··· Information
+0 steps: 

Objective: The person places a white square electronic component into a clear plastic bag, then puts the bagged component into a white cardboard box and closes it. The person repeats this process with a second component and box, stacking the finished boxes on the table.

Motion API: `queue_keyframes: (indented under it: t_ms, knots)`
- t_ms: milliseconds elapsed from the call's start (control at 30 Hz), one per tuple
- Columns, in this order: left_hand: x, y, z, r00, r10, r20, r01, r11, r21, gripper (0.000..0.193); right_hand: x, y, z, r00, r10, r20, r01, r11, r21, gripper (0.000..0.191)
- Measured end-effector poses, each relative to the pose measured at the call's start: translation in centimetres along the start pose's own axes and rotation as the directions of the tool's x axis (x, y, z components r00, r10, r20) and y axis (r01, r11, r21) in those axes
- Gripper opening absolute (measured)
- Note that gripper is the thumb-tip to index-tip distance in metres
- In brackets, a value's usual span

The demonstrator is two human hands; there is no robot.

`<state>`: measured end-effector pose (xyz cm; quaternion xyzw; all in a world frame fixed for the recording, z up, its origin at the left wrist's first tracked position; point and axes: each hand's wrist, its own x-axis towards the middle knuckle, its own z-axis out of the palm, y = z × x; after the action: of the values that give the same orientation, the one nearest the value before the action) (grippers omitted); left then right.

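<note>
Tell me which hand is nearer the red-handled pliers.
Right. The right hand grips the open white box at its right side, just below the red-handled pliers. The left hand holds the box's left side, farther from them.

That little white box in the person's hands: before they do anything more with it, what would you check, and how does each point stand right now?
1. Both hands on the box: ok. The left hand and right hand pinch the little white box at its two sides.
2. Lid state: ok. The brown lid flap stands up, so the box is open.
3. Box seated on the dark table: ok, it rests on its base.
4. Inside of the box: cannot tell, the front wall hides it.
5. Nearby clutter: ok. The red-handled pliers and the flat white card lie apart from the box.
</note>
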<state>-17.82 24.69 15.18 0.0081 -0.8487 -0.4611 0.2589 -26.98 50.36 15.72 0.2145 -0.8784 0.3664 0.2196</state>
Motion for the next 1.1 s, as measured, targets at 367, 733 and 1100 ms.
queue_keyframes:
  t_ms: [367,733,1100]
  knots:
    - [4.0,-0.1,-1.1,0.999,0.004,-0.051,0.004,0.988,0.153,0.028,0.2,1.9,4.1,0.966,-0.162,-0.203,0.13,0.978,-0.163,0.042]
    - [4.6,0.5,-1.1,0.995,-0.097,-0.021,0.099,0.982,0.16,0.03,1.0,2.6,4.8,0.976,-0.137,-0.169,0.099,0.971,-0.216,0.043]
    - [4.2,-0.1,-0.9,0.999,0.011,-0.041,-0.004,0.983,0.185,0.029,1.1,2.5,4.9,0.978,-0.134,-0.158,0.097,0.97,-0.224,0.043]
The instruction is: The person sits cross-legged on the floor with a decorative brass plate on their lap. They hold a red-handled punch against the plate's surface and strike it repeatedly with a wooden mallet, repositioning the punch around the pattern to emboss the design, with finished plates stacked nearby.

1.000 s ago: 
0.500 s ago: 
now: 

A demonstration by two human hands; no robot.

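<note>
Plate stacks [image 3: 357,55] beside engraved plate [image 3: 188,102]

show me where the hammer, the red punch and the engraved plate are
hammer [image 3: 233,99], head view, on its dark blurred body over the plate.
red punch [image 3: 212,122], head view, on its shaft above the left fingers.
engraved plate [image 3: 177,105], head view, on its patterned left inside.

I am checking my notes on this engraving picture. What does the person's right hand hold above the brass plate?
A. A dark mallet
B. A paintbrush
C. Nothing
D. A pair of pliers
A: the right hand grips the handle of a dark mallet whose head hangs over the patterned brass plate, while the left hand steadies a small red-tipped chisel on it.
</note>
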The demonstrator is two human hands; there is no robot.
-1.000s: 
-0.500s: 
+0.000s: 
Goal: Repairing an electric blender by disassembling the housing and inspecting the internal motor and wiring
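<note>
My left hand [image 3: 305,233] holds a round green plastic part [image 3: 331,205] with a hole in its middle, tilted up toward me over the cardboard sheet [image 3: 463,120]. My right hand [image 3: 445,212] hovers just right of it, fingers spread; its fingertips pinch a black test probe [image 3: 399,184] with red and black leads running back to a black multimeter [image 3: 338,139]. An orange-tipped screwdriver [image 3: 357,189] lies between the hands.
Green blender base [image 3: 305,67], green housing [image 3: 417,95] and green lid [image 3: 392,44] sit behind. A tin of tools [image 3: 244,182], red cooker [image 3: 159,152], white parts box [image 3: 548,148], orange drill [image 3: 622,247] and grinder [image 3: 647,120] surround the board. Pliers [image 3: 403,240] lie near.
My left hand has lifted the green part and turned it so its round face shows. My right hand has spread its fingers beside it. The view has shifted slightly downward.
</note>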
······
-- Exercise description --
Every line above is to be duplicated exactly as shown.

-- Completed task --
+0 steps: 

Objective: The person places a white square electronic component into a clear plastic bag, then puts the bagged component into a white cardboard box and closes it. The person repeats this process with a second component and box, stacking the finished boxes on the table.

Motion API: `queue_keyframes: (indented under it: t_ms, knots)`
- t_ms: milliseconds elapsed from the call's start (control at 30 Hz), one per tuple
- Columns, in this order: left_hand: x, y, z, r00, r10, r20, r01, r11, r21, gripper (0.000..0.193); right_hand: x, y, z, r00, r10, r20, r01, r11, r21, gripper (0.000..0.191)
- Measured end-effector poses, each relative to the pose measured at the call's start: translation in centimetres along the start pose's own axes and rotation as the directions of the tool's x axis (x, y, z components r00, r10, r20) and y axis (r01, r11, r21) in those axes
- Gripper opening absolute (measured)
- Note that gripper is the thumb-tip to index-tip distance in metres
- In brackets, a value's usual span

The demonstrator is two human hands; there is no robot.

`<state>`: measured end-effector pose (xyz cm; quaternion xyzw; all in a world frame fixed for the recording, z up, its origin at the left wrist's first tracked position; point and axes: each hand's wrist, its own x-axis towards the middle knuckle, its own z-axis out of the palm, y = z × x; after the action: of the values that give the same orientation, the one nearest the value before the action) (grippers omitted); left then right.

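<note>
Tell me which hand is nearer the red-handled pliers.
Right. The right hand grips the open white box at its right side, just below the red-handled pliers. The left hand holds the box's left side, farther from them.

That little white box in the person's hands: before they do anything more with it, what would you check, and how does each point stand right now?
1. Both hands on the box: ok. The left hand and right hand pinch the little white box at its two sides.
2. Lid state: ok. The brown lid flap stands up, so the box is open.
3. Box seated on the dark table: ok, it rests on its base.
4. Inside of the box: cannot tell, the front wall hides it.
5. Nearby clutter: ok. The red-handled pliers and the flat white card lie apart from the box.
</note>
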<state>-17.82 24.69 15.18 0.0081 -0.8487 -0.4611 0.2589 -26.98 50.36 15.72 0.2145 -0.8784 0.3664 0.2196</state>
Motion for the next 1.1 s, as measured, targets at 367, 733 and 1100 ms.
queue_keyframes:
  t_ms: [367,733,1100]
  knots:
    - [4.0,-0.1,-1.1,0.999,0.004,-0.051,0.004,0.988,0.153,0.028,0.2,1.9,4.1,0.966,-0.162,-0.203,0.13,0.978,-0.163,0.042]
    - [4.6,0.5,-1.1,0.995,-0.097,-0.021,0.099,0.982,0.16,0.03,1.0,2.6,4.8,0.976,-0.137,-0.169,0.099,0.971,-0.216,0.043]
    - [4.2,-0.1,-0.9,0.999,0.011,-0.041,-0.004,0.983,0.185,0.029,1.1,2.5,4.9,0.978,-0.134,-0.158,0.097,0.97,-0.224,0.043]
The instruction is: The person sits cross-legged on the floor with a decorative brass plate on their lap. They hold a red-handled punch against the plate's surface and strike it repeatedly with a wooden mallet, repositioning the punch around the pattern to emboss the design, with finished plates stacked nearby.

1.000 s ago: 
0.500 s ago: 
now: 

A demonstration by two human hands; no robot.

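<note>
Plate stacks [image 3: 357,55] beside engraved plate [image 3: 188,102]

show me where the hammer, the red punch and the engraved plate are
hammer [image 3: 233,99], head view, on its dark blurred body over the plate.
red punch [image 3: 212,122], head view, on its shaft above the left fingers.
engraved plate [image 3: 177,105], head view, on its patterned left inside.

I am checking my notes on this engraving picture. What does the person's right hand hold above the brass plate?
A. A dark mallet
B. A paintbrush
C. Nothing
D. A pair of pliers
A: the right hand grips the handle of a dark mallet whose head hangs over the patterned brass plate, while the left hand steadies a small red-tipped chisel on it.
</note>
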The demonstrator is two human hands; there is no robot.
-1.000s: 
-0.500s: 
+0.000s: 
Goal: Repairing an electric blender by disassembling the housing and inspecting the internal motor and wiring
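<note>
My left hand [image 3: 305,233] holds a round green plastic part [image 3: 331,205] with a hole in its middle, tilted up toward me over the cardboard sheet [image 3: 463,120]. My right hand [image 3: 445,212] hovers just right of it, fingers spread; its fingertips pinch a black test probe [image 3: 399,184] with red and black leads running back to a black multimeter [image 3: 338,139]. An orange-tipped screwdriver [image 3: 357,189] lies between the hands.
Green blender base [image 3: 305,67], green housing [image 3: 417,95] and green lid [image 3: 392,44] sit behind. A tin of tools [image 3: 244,182], red cooker [image 3: 159,152], white parts box [image 3: 548,148], orange drill [image 3: 622,247] and grinder [image 3: 647,120] surround the board. Pliers [image 3: 403,240] lie near.
My left hand has lifted the green part and turned it so its round face shows. My right hand has spread its fingers beside it. The view has shifted slightly downward.
</note>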

The answer has been fully stated.